At this current stage of research, we are unable to consistently and accurately determine who does and who doesn’t require ACL reconstruction surgery. Current guidelines suggest that all patients should undertake 3-6 months of rehabilitation prior to determining whether they should undergo surgery. From my own experience very few people will undertake this time to determine as there is a strong societal belief in Australia that we require early reconstruction even if recent evidence is beginning to indicate the opposite. Clinicians such as Kieran Richardson, a Perth based Specialist Musculoskeletal Physiotherapist is leading a movement to improve knowledge in clinicians, awareness in the general public and change the perception surrounding ACL injuries. He has posted many informative articles on his website as well as being one of the founding members of the Facebook group “ACL tear recovery without surgery”, a supportive group of members who have had ACL injuries and have or are on their way to recovering without surgery.

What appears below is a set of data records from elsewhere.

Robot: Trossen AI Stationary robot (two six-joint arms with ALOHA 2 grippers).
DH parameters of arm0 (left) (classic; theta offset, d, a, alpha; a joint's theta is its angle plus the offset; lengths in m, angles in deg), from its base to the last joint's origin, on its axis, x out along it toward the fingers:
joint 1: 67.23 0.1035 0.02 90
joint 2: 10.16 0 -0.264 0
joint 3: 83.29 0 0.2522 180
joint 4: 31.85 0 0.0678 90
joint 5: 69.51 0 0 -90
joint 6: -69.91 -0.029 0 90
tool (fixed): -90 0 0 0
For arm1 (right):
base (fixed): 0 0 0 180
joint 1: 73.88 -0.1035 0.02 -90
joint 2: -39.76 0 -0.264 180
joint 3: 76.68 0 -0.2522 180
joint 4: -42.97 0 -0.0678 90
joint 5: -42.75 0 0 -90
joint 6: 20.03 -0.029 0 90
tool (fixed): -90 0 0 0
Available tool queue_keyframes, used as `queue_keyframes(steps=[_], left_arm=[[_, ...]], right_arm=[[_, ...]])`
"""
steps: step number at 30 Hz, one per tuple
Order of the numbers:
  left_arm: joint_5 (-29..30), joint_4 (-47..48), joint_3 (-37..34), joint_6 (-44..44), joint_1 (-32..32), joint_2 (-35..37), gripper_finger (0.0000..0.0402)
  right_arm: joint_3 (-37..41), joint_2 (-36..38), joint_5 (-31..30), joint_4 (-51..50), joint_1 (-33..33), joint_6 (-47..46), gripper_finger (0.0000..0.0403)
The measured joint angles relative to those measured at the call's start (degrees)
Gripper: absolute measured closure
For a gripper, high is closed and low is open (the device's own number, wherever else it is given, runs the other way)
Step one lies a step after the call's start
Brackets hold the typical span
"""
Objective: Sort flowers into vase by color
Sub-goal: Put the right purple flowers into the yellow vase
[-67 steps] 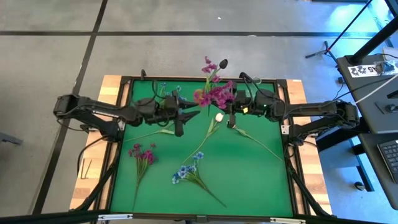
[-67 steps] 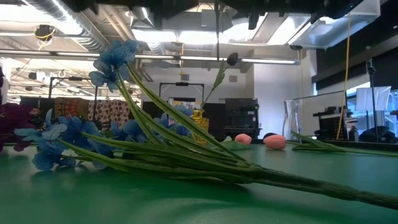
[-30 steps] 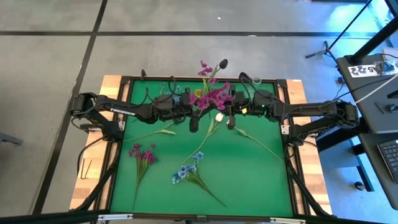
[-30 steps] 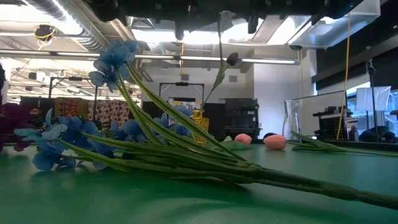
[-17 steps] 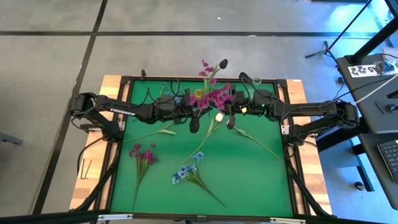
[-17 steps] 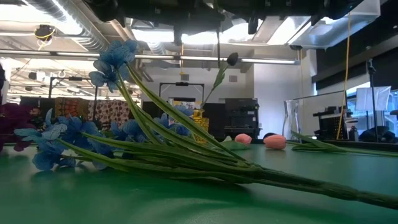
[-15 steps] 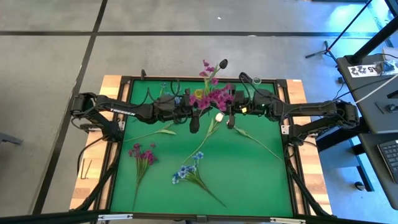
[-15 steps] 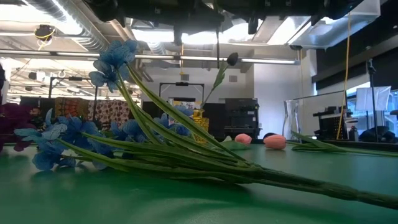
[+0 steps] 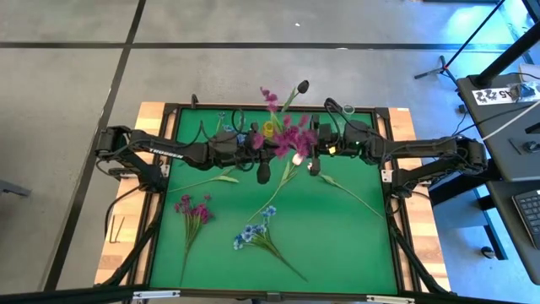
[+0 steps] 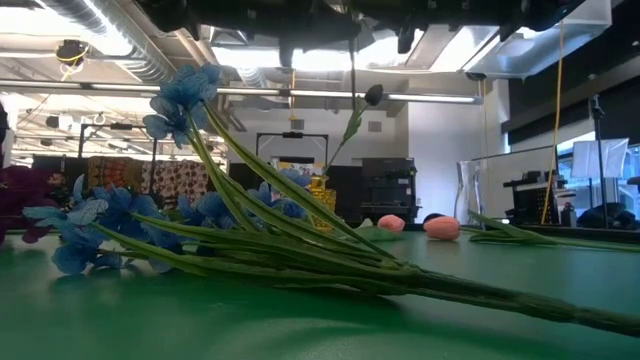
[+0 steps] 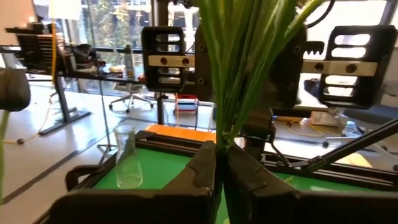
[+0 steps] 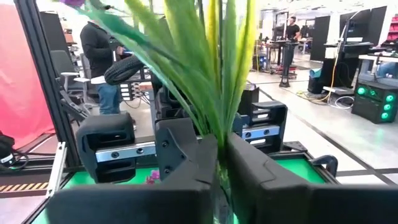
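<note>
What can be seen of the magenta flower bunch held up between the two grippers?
The magenta bunch is a spray of small pink-purple blooms on long green stems and narrow leaves, looking artificial. It hangs above the back middle of the green table, blooms blurred. The left gripper is shut on its stems; the right gripper also has the stems between its fingers.

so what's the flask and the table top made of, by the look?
Flask: clear glass or hard plastic, glossy; the room shows through it, can't tell which. Table top: green matte sheet, probably felt or mat; flat, no glare.
</note>
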Motion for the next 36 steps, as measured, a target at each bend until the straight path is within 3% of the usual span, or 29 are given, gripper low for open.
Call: queue_keyframes(steps=[8,13,18,23,26,32,36], left_arm=[[3.5,2.7,0.0,-0.1,0.0,1.3,0.0397],[6.4,7.2,0.0,-0.6,0.3,6.4,0.0397],[6.7,9.7,0.0,-4.2,1.0,10.0,0.0397],[6.0,10.5,0.0,-4.3,5.7,10.1,0.0398],[2.1,11.1,0.0,-2.3,9.8,10.1,0.0398],[-7.6,10.5,0.0,3.4,17.6,8.8,0.0396],[-9.3,9.7,0.0,4.0,19.9,4.7,0.0395]], right_arm=[[0.0,1.1,0.1,-3.5,0.0,0.2,0.0232],[0.0,2.9,0.3,-7.0,0.0,1.6,0.0185],[0.0,4.6,0.3,-10.9,0.0,1.6,0.0174],[0.0,5.5,2.2,-16.1,-1.7,1.8,0.0173],[0.0,5.5,1.9,-17.3,-4.8,2.3,0.0173],[0.0,5.5,-6.1,-19.5,-11.5,5.4,0.0173],[2.0,5.5,-7.8,-17.5,-13.9,6.0,0.0173]])
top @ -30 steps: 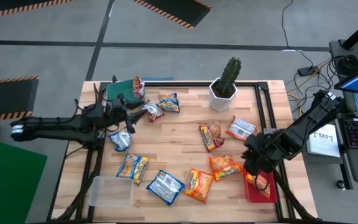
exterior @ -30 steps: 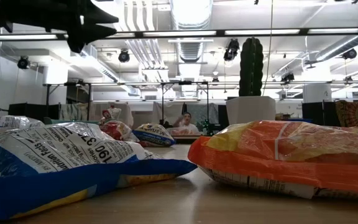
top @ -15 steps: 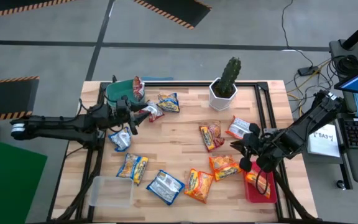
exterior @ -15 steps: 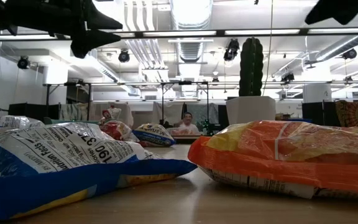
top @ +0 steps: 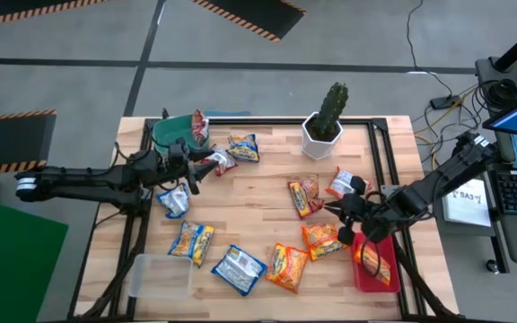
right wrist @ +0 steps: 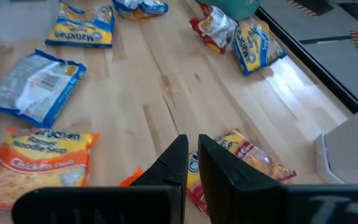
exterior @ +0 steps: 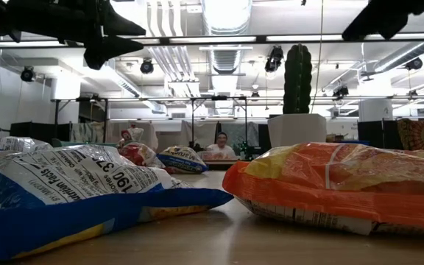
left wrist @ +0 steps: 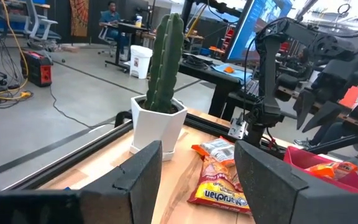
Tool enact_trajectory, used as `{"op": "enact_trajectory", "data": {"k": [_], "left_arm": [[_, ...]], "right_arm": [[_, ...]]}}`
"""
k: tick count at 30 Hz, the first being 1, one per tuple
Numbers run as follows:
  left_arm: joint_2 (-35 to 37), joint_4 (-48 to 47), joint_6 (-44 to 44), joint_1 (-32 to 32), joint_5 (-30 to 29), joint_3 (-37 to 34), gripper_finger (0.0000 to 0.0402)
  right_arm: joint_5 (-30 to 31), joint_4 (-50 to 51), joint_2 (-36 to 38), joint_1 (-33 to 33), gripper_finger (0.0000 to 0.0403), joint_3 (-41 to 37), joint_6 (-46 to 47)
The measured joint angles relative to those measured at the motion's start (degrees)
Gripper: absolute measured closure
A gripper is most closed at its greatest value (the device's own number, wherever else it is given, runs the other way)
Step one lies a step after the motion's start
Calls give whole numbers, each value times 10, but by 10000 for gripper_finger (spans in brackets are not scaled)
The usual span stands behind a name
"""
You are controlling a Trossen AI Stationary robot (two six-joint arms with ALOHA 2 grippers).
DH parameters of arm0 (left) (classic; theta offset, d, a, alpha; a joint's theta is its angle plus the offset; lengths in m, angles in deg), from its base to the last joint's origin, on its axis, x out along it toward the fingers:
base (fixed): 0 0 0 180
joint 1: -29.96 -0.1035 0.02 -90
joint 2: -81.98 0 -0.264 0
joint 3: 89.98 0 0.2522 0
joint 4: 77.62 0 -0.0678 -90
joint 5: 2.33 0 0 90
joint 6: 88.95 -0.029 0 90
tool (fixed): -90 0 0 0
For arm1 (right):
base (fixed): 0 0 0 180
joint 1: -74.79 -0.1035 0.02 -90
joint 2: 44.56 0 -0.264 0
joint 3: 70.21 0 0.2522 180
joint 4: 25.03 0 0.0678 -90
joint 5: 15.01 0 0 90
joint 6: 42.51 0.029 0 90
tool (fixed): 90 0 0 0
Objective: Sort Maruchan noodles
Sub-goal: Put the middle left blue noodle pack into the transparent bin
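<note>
The right tool (top: pixel 337 209), its fingers nearly pressed together and empty, hovers over the wooden tabletop (top: pixel 258 193) between an orange crinkly noodle packet (top: pixel 323 240) and a red-silver one (top: pixel 303 196). The left tool (top: pixel 196 165), spread and empty, hangs near the green tray (top: pixel 170 128).

Noodle packets (top: pixel 240 269) lie scattered across the table (top: pixel 258 193), the cactus (top: pixel 328 117) at its far edge.

Grey floor (top: pixel 267 67), striped hazard mats (top: pixel 249 13), ceiling lights (exterior: pixel 227 15).
</note>
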Motion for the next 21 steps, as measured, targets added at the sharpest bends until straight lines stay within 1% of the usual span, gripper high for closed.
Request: {"op": "enact_trajectory", "data": {"k": [7,11,16,19,21], "left_arm": [[-5,0,0,0,0,0,216],[-17,0,6,0,0,0,216],[-38,11,10,0,0,0,216],[-52,23,10,0,0,0,216],[-61,34,10,0,0,0,216]], "right_arm": [[4,-68,-1,11,376,-43,-3],[33,-155,-3,13,376,-89,-16],[43,-299,-4,21,376,-161,-43],[45,-382,-3,37,376,-203,-54],[45,-406,-3,56,376,-220,-45]]}}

Determining your management pathway following an ACL injury is a tough decision and one in which there isn’t a clear answer that is right for every person. Each client should take on board all information given from the physiotherapist, orthopaedic specialist if you decide to see one, GP as well as friends and family members and use this information to develop an informed decision. Only once you have obtained a clear understanding of the pathways can you make a true decision. I believe, in Australia, there is a lack of education regarding non-surgical options and most clients can’t truly make an informed decision for their management.